TASK DETAILS
From the first line to the last, output the entries exactly.

RECORDS FOR THIS TASK
=== Begin Enclosure ===
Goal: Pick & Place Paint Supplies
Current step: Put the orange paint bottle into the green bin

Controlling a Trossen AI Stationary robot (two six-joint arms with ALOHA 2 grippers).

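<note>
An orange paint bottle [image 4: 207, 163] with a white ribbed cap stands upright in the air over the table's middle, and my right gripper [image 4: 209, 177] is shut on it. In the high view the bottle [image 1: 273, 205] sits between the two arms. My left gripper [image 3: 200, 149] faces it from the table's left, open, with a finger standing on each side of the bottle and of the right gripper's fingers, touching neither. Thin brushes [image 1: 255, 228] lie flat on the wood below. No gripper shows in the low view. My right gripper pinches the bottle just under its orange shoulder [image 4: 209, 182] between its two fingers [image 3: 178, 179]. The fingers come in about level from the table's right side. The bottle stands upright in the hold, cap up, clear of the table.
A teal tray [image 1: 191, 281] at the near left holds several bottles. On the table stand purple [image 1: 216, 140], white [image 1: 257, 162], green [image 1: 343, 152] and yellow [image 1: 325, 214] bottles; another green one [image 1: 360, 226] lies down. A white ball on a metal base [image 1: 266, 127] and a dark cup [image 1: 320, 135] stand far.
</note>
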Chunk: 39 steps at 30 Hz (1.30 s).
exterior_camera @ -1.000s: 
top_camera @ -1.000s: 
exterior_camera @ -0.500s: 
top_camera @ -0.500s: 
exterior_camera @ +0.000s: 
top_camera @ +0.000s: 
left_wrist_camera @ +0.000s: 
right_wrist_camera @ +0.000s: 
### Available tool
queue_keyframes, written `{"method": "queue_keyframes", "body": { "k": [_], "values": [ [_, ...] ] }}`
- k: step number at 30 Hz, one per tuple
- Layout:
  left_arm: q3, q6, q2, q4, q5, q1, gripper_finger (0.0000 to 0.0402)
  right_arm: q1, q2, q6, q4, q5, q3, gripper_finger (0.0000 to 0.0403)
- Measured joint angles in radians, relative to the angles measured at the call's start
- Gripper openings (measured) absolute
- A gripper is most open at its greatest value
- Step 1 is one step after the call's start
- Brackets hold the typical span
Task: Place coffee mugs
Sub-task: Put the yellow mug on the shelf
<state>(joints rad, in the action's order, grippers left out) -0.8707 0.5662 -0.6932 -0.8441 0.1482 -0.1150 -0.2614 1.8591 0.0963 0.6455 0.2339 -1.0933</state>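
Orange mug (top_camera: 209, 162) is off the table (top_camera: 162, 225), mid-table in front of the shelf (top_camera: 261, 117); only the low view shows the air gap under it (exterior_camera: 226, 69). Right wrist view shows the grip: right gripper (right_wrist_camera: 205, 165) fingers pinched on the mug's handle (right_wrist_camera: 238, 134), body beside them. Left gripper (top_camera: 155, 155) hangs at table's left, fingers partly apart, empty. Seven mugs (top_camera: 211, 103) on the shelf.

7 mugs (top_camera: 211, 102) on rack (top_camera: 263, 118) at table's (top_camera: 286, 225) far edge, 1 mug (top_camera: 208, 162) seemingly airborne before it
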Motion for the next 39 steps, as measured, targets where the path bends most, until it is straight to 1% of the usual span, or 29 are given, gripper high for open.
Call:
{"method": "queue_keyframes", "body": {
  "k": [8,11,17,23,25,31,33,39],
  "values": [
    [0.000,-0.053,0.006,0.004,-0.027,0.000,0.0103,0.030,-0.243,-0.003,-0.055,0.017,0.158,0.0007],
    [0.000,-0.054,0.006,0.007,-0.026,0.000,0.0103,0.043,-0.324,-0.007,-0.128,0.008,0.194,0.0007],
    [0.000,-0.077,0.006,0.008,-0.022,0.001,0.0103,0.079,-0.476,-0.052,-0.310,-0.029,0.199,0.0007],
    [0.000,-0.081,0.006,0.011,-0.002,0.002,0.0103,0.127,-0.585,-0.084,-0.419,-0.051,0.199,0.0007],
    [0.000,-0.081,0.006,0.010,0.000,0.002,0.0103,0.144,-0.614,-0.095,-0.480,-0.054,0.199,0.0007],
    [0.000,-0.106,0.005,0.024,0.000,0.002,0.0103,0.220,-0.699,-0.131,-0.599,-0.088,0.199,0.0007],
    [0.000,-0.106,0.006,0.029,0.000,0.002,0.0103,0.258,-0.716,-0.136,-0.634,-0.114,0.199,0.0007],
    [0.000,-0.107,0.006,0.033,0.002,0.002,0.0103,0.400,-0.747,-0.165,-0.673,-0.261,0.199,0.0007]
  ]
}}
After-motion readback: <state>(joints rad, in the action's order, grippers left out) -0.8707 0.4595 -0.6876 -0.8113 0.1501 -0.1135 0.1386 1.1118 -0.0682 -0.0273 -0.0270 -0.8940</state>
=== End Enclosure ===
EXERCISE SOLUTION
Goal: Pick & Place Paint Supplies
Current step: Put the orange paint bottle into the green bin

Controlling a Trossen AI Stationary robot (two six-joint arms with ALOHA 2 grippers).

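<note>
An orange paint bottle [image 4: 207, 163] with a white ribbed cap stands upright in the air over the table's middle, and my right gripper [image 4: 209, 177] is shut on it. In the high view the bottle [image 1: 273, 205] sits between the two arms. My left gripper [image 3: 200, 149] faces it from the table's left, open, with a finger standing on each side of the bottle and of the right gripper's fingers, touching neither. Thin brushes [image 1: 255, 228] lie flat on the wood below. No gripper shows in the low view. My right gripper pinches the bottle just under its orange shoulder [image 4: 209, 182] between its two fingers [image 3: 178, 179]. The fingers come in about level from the table's right side. The bottle stands upright in the hold, cap up, clear of the table.
A teal tray [image 1: 191, 281] at the near left holds several bottles. On the table stand purple [image 1: 216, 140], white [image 1: 257, 162], green [image 1: 343, 152] and yellow [image 1: 325, 214] bottles; another green one [image 1: 360, 226] lies down. A white ball on a metal base [image 1: 266, 127] and a dark cup [image 1: 320, 135] stand far.
</note>
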Chunk: 39 steps at 30 Hz (1.30 s).
exterior_camera @ -1.000s: 
top_camera @ -1.000s: 
exterior_camera @ -0.500s: 
top_camera @ -0.500s: 
exterior_camera @ +0.000s: 
top_camera @ +0.000s: 
left_wrist_camera @ +0.000s: 
right_wrist_camera @ +0.000s: 
### Available tool
queue_keyframes, written `{"method": "queue_keyframes", "body": { "k": [_], "values": [ [_, ...] ] }}`
- k: step number at 30 Hz, one per tuple
- Layout:
  left_arm: q3, q6, q2, q4, q5, q1, gripper_finger (0.0000 to 0.0402)
  right_arm: q1, q2, q6, q4, q5, q3, gripper_finger (0.0000 to 0.0403)
- Measured joint angles in radians, relative to the angles measured at the call's start
- Gripper openings (measured) absolute
- A gripper is most open at its greatest value
- Step 1 is one step after the call's start
- Brackets hold the typical span
Task: Place coffee mugs
Sub-task: Put the yellow mug on the shelf
<state>(joints rad, in the action's order, grippers left out) -0.8707 0.5662 -0.6932 -0.8441 0.1482 -0.1150 -0.2614 1.8591 0.0963 0.6455 0.2339 -1.0933</state>
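Orange mug (top_camera: 209, 162) is off the table (top_camera: 162, 225), mid-table in front of the shelf (top_camera: 261, 117); only the low view shows the air gap under it (exterior_camera: 226, 69). Right wrist view shows the grip: right gripper (right_wrist_camera: 205, 165) fingers pinched on the mug's handle (right_wrist_camera: 238, 134), body beside them. Left gripper (top_camera: 155, 155) hangs at table's left, fingers partly apart, empty. Seven mugs (top_camera: 211, 103) on the shelf.

7 mugs (top_camera: 211, 102) on rack (top_camera: 263, 118) at table's (top_camera: 286, 225) far edge, 1 mug (top_camera: 208, 162) seemingly airborne before it
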Motion for the next 39 steps, as measured, targets where the path bends most, until it is straight to 1% of the usual span, or 29 are given, gripper high for open.
Call:
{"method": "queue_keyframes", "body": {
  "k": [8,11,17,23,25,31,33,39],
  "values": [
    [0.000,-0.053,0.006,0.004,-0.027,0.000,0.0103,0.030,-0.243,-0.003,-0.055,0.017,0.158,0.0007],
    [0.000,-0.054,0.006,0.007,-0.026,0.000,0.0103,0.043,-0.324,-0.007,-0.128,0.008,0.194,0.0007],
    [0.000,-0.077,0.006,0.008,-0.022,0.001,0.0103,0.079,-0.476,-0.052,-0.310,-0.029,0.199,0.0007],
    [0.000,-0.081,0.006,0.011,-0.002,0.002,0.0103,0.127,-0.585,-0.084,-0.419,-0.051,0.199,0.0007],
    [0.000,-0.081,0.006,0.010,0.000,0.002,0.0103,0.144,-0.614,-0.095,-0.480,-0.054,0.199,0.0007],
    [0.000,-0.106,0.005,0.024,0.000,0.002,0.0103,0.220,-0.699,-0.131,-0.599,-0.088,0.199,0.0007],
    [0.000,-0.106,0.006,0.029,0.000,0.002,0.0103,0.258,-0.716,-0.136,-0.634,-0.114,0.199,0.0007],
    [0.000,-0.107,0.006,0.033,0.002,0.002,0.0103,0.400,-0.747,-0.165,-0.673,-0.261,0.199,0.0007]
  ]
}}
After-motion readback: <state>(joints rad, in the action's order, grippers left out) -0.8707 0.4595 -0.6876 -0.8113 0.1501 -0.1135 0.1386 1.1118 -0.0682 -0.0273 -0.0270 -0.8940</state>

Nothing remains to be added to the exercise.